The images are data. Their classification is metadata
The terms data and information are often used interchangeably, but they do not have the same meaning.
For example, suppose your image data consists of pictures of dogs stored as JPEG files.
You can organize the files into directories, but the directories are simply labels that the file system associates with the data files. It is the human user that assigns meaning to the labels. The label is data. The meaning is information.
Biologists have long been great classifiers, and since a dog is an animal, the concepts of species and breed might be relevant. Your directory names might be the names of breeds. You don’t need to refer to this as “structural”, however. The “structure” has already been developed by dog breeders. The text “terrier” associated with a JPEG file (as its containing directory) is metadata. The information is the breed.
In fact, the Wikipedia articles on species and breeds are highly relevant to your question. Biologists are in general agreement about species. However, breeds exist within a species, and dog breeders disagree on the exact classification. Data is data, but information must exist in a human context.
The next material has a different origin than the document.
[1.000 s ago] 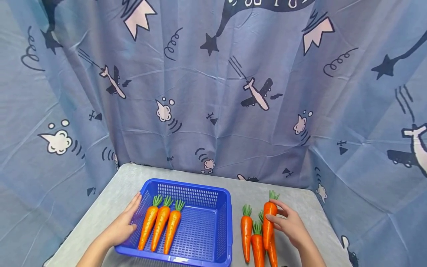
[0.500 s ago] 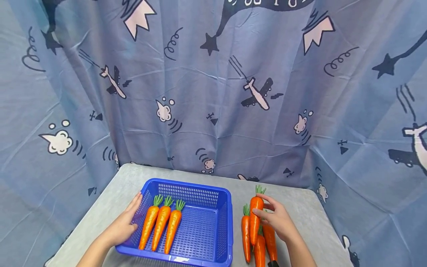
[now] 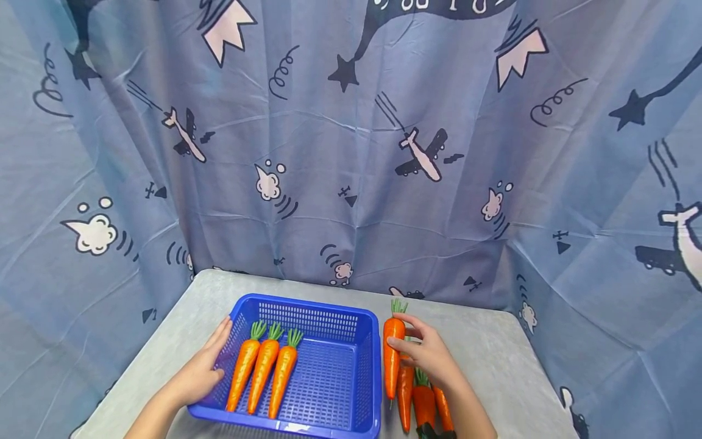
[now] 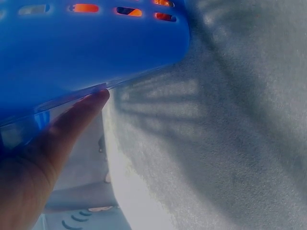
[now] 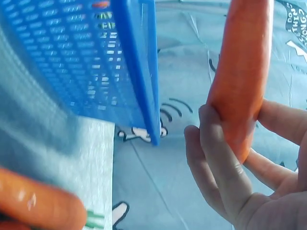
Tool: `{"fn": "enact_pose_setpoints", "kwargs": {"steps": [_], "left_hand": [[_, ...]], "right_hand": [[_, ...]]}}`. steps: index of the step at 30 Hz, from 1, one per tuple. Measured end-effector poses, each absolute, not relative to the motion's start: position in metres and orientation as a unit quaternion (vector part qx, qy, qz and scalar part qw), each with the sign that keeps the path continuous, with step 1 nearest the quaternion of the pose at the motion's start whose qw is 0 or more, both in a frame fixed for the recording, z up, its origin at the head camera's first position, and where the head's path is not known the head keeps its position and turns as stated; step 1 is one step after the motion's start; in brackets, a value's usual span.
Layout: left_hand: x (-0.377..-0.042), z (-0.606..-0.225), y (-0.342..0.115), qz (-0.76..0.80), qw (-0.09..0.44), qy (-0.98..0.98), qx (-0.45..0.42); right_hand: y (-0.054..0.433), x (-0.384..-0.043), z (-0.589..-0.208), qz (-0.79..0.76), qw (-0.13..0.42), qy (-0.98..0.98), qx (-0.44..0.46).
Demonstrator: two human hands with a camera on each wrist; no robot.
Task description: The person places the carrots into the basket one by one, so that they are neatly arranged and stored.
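In the head view a blue basket (image 3: 366, 366) sits on the table with three orange carrots (image 3: 266, 369) lying side by side in its left half, green tops toward the far side. My left hand (image 3: 200, 369) rests against the basket's left side, fingers straight along it; the thumb touches its edge in the left wrist view. My right hand (image 3: 425, 350) pinches another carrot (image 3: 392, 347) between thumb and fingers. That carrot is raised just outside the basket's right rim, its green top pointing away. The right wrist view shows fingers curled round its thick end.
Several more carrots (image 3: 404, 390) lie on the table (image 3: 488, 335) right of the basket, partly hidden by my right hand and forearm. A dark object (image 3: 433, 433) shows at the bottom edge near them. A patterned blue curtain (image 3: 307, 201) hangs behind and along both sides.
My right hand has carried its carrot leftward from over the loose carrots to beside the basket's right rim. My left hand and the basket have stayed in place.
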State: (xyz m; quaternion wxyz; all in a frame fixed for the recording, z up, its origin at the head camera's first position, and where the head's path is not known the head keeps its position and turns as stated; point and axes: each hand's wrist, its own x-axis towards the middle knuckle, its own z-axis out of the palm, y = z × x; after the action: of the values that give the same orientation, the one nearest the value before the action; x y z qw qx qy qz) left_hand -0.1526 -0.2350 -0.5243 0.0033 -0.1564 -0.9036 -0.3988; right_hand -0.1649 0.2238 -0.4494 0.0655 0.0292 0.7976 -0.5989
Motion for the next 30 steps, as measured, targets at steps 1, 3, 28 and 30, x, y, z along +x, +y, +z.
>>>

Folders and directories exist in the grey area where data about data carries information, e.g. where “airedale” and “lakeland” might be subdirectories of “terrier”. However, their presentation on a screen is merely a convention. The “structure” is imposed from the outside. The directory labels are data that represents what dog breeders have decided to be useful information.
The relationship between data and information can also be approached through Korzybski’s famous aphorism: the map is not the terrain.